(GIVEN DATA begins)
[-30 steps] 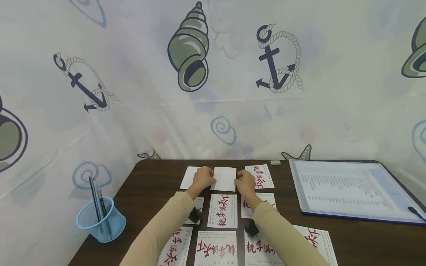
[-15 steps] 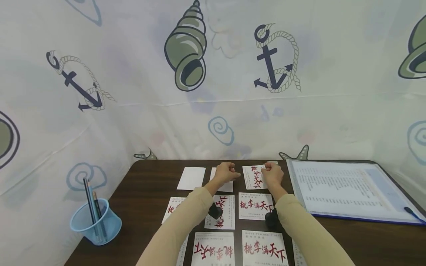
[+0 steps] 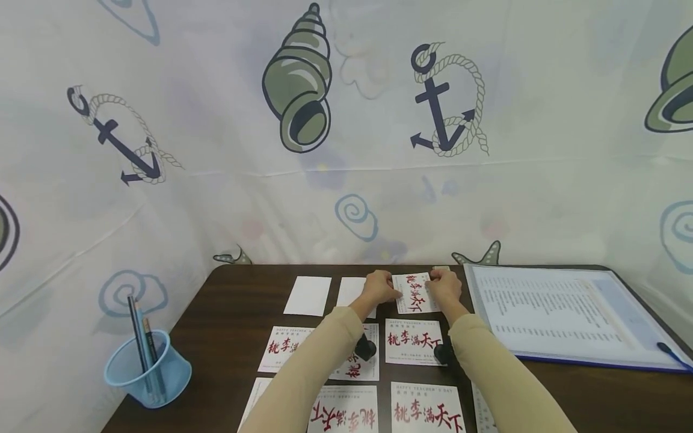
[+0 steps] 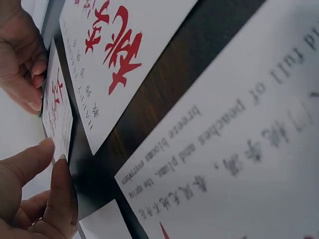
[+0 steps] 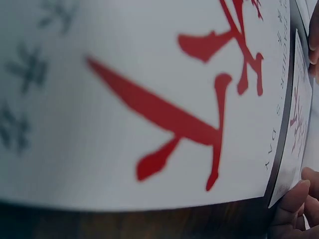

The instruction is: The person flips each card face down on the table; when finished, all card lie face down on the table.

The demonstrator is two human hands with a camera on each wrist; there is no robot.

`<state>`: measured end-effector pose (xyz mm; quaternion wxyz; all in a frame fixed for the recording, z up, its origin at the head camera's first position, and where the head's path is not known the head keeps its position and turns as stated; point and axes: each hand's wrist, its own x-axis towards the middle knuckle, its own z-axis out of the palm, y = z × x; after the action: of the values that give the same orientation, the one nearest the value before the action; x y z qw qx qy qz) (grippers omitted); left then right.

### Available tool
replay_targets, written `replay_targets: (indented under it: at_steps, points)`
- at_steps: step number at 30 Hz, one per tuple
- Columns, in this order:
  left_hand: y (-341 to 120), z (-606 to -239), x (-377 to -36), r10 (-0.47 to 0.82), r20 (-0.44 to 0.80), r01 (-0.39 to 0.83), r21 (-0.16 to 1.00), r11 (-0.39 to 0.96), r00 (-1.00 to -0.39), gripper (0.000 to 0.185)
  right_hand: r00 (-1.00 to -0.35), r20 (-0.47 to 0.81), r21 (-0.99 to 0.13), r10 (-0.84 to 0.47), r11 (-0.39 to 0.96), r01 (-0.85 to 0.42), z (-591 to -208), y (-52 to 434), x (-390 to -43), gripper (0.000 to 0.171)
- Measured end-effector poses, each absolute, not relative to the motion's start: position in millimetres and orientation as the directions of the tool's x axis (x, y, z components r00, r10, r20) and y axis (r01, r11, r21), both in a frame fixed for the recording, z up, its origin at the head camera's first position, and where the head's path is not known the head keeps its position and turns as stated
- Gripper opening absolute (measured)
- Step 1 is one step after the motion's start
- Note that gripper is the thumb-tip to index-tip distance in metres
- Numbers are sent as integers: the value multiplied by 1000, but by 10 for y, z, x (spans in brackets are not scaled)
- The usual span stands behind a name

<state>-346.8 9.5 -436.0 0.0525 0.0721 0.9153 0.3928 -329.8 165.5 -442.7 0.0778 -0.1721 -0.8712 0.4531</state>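
At the back of the table lies a white printed card (image 3: 415,294) with red characters running down it. My left hand (image 3: 379,287) pinches its left edge between thumb and finger. The right hand (image 3: 446,286) pinches the opposite edge. From the left wrist view, the left thumb and fingers (image 4: 47,149) meet at an edge of the card (image 4: 59,112). Seen from the right wrist, thumb and fingers (image 5: 296,199) grip a corner of it. Left of it are two blank white cards; one blank card (image 3: 307,295) shows whole, the other blank card (image 3: 349,290) lies partly behind my left hand.
More printed cards, such as a Teacher's Day card (image 3: 413,341), form rows nearer me, partly under my sleeves. A blue pen cup (image 3: 157,376) holds several pencils at the left. At the right lies a blue-edged sheet of text (image 3: 552,307) with a dark pen (image 3: 674,355).
Both hands have moved right, from the sides of the middle blank card to the printed card beside it. The left hand has come down onto that card's edge.
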Motion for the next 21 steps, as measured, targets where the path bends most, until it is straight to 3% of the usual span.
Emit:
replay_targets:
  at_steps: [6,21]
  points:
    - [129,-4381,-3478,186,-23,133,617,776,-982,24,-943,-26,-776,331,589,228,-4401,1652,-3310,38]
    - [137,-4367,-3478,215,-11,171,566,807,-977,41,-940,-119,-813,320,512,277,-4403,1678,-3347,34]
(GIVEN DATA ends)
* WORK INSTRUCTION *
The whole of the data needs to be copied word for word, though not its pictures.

* RESULT FOR THIS TASK *
[-30 steps] 
[-15 steps] 
[+0 steps] 
[+0 steps] 
[+0 steps] 

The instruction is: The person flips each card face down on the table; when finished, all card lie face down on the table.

The demonstrator is two human hands with a camera on each wrist; there is no robot.

`<state>`: measured end-effector pose (xyz mm; quaternion wxyz; all in a frame fixed for the recording, z up, its origin at the head camera's first position, and where the head's path is not known the head keeps its position and turns as stated; point and axes: each hand's wrist, its own x-axis towards the middle knuckle, its own z-axis out of the palm, y = z × x; after the action: of the values that give the same orientation, the one nearest the value before the action; x y z qw qx qy qz) (grippers omitted); left then right.

### Available tool
replay_targets, written `replay_targets: (indented under it: at_steps, points)`
- at_steps: step number at 30 Hz, one per tuple
- Columns, in this order:
  left_hand: y (-341 to 120), z (-606 to -239), x (-377 to -36), r10 (-0.47 to 0.82), r20 (-0.44 to 0.80), r01 (-0.39 to 0.83), r21 (-0.16 to 1.00), r11 (-0.39 to 0.96), r00 (-1.00 to -0.39), gripper (0.000 to 0.185)
  right_hand: r00 (-1.00 to -0.35), r20 (-0.47 to 0.81), r21 (-0.99 to 0.13), r10 (-0.84 to 0.47), r11 (-0.39 to 0.96), r01 (-0.85 to 0.42), z (-591 to -208), y (-52 to 434), x (-390 to -43), gripper (0.000 to 0.171)
- Measured end-effector poses, each absolute, not relative to the motion's start: position in millimetres and orientation as the directions of the tool's x axis (x, y, z components r00, r10, r20) and y axis (r01, r11, r21), both in a frame fixed for the recording, z up, its origin at the head camera's first position, and where the head's path is not known the head keeps its position and turns as stated
- Gripper opening absolute (measured)
- Step 1 is one step after the motion's start
- Note that gripper is the thumb-tip to index-tip distance in metres
- Numbers are sent as integers: the value multiplied by 1000, but by 10 for y, z, x (spans in brackets are not scaled)
- The usual span stands behind a name

<state>-346.8 9.5 -436.0 0.0525 0.0721 0.9153 0.3928 -329.8 165.5 -442.7 0.0778 -0.1721 -0.8712 0.4531</state>
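At the back of the table lies a white printed card (image 3: 415,294) with red characters running down it. My left hand (image 3: 379,287) pinches its left edge between thumb and finger. The right hand (image 3: 446,286) pinches the opposite edge. From the left wrist view, the left thumb and fingers (image 4: 47,149) meet at an edge of the card (image 4: 59,112). Seen from the right wrist, thumb and fingers (image 5: 296,199) grip a corner of it. Left of it are two blank white cards; one blank card (image 3: 307,295) shows whole, the other blank card (image 3: 349,290) lies partly behind my left hand.
More printed cards, such as a Teacher's Day card (image 3: 413,341), form rows nearer me, partly under my sleeves. A blue pen cup (image 3: 157,376) holds several pencils at the left. At the right lies a blue-edged sheet of text (image 3: 552,307) with a dark pen (image 3: 674,355).
Both hands have moved right, from the sides of the middle blank card to the printed card beside it. The left hand has come down onto that card's edge.
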Motion for the next 21 steps, as measured, targets where the path bends most, until it is straight to 3% of the usual span.
Emit:
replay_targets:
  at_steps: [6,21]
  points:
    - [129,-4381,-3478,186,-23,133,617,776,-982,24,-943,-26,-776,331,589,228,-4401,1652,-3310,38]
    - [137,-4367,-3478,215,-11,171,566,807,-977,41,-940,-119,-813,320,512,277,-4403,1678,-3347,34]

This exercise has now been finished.